One way to try to make the clustering more coordinate-free is to transform all the columns to have a mean value of 0 and a standard deviation of 1. This makes the standard deviation the unit of measurement in each coordinate. Assuming that your training data has a distribution that accurately represents the population at large, then a standard deviation represents approximately the same degree of difference in every coordinate. You can scale the data in R using the function scale().
Listing 8.2. Rescaling the dataset
Now on to clustering. We’ll start with hierarchical.
8.1.3. Hierarchical clustering with hclust()
The hclust() function takes as input a distance matrix (as an object of class dist), which records the distances between all pairs of points in the data (using any one of a variety of metrics). It returns a dendrogram: a tree that represents the nested clusters. hclust() uses one of a variety of clustering methods to produce a tree that records the nested cluster structure. You can compute the distance matrix using the function dist().
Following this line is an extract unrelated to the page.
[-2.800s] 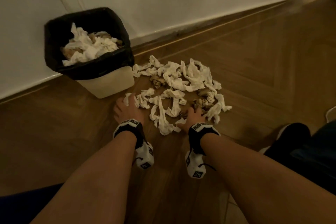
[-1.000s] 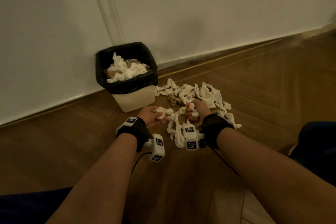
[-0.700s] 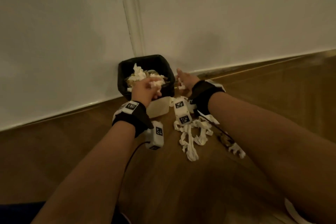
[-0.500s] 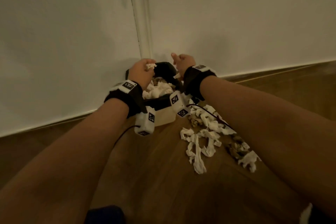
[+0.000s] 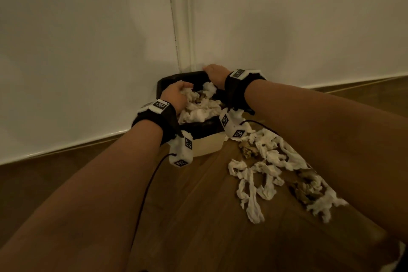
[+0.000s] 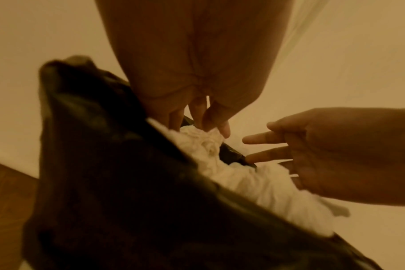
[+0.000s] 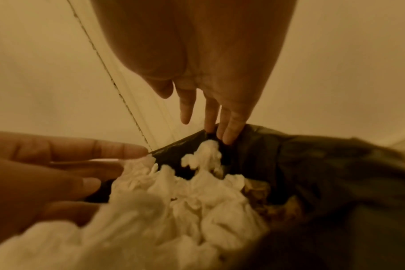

dist() will calculate distance functions using the (squared) Euclidean distance (method="euclidean"), the Manhattan distance (method="manhattan"), and something like the Hamming distance, when categorical variables are expanded to indicators (method="binary"). If you want to use another distance metric, you’ll have to compute the appropriate distance matrix and convert it to a dist object using the as.dist() call (see help(dist) for further details).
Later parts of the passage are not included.